Middleton's gaze wandered over Corcoran's hard frame, lingering on the guns at his hips.

"You pack two irons," remarked the sheriff. "I know what you can do with your right. But what about the left? I've seen plenty of men who wore two guns, but those who could use both I can count on my fingers."

"Well?"

"Well," smiled the sheriff, "I thought maybe you'd like to show what you can do with your left."

"Why do you think it makes any difference to me whether you believe I can handle both guns or not?" retorted Corcoran without heat.

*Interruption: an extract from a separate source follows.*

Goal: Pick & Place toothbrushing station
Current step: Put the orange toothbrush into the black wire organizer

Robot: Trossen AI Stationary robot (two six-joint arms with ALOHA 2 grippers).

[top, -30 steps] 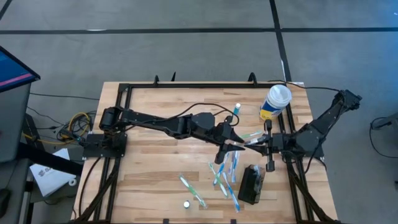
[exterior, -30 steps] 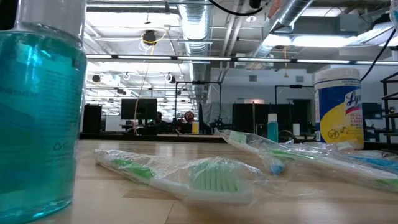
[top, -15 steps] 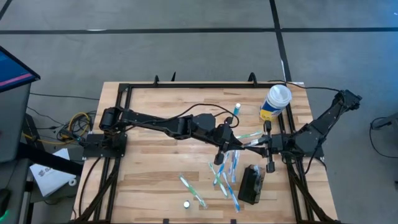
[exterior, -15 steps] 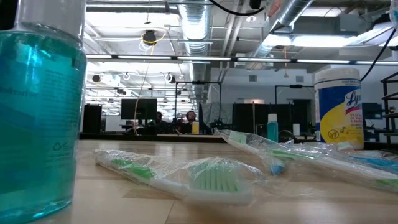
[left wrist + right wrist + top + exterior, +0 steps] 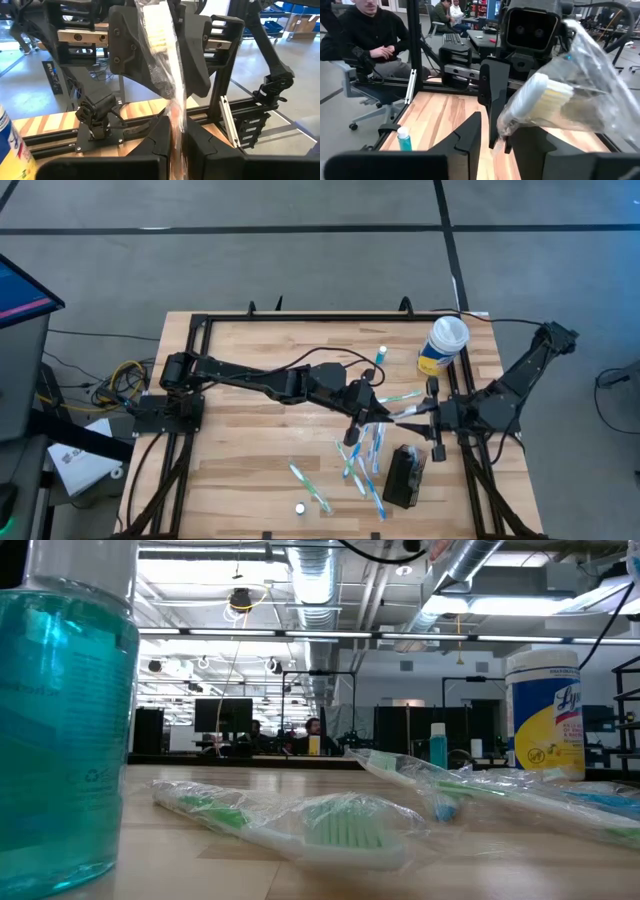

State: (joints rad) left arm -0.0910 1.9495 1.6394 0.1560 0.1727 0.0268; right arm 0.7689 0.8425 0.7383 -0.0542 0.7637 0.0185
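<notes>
A toothbrush in clear wrap (image 5: 399,412) hangs above the table's middle between my two grippers. My left gripper (image 5: 384,413) comes from the table's left and is shut on it (image 5: 176,145). My right gripper (image 5: 413,412) faces it from the right, open, its fingers (image 5: 131,50) standing on either side of the brush's bristle head (image 5: 540,102); whether they touch it I cannot tell. The toothbrushing station (image 5: 404,476), a small black box, stands on the table near the front right, clear of both grippers. My left gripper pinches the wrapped toothbrush at its handle end (image 5: 176,131) between its two fingers. The fingers come about level from the table's left and lie roughly along the brush. The brush is lifted clear of the table, its bristle head (image 5: 155,30) toward my right gripper.
Several wrapped toothbrushes (image 5: 365,460) lie loose beside the station and farther left (image 5: 310,485). A white-lidded yellow-and-blue canister (image 5: 442,345) stands at the back right, a small teal bottle (image 5: 381,356) left of it. A person (image 5: 370,35) sits beyond the table.
My left gripper has shut on the wrapped toothbrush's handle end. My right gripper has opened around the bristle end. The brush stays lifted between them and both arms hold their places.
</notes>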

Middleton seemed to like the reply.

"A tinhorn would be anxious to make me believe he could. You don't have to prove anything to me. I've seen enough to show me that you're the man I need. Corcoran, I came out here to hire Glanton as my deputy. I'll make the same proposition to you. What you were down in Texas, or out in California, makes no difference to me. I know your breed, and I know that you'll shoot square with a man who trusts you, regardless of what you may have been in other parts, or will be again, somewhere else.

"I'm up against a situation in Wahpeton that I can't cope with alone, or with the forces I have.

"For a year the town and the camps up and down the gulch have been terrorized by a gang of outlaws who call themselves the Vultures.

"That describes them perfectly. No man's life or property is safe. Forty or fifty men have been murdered, hundreds robbed. It's next to impossible for a man to pack out any dust, or for a big shipment of gold to get through on the stage. So many men have been shot trying to protect shipments that the stage company has trouble hiring guards any more.

"Nobody knows who are the leaders of the gang. There are a number of ruffians who are suspected of being members of the Vultures, but we have no proof that would stand up, even in a miners' court. Nobody dares give evidence against any of them. When a man recognizes the men who rob him he doesn't dare reveal his knowledge. I can't get anyone to identify a criminal, though I know that robbers and murderers are walking the streets, and rubbing elbows with me along the bars. It's maddening! And yet I can't blame the poor devils. Any man who dared testify against one of them would be murdered.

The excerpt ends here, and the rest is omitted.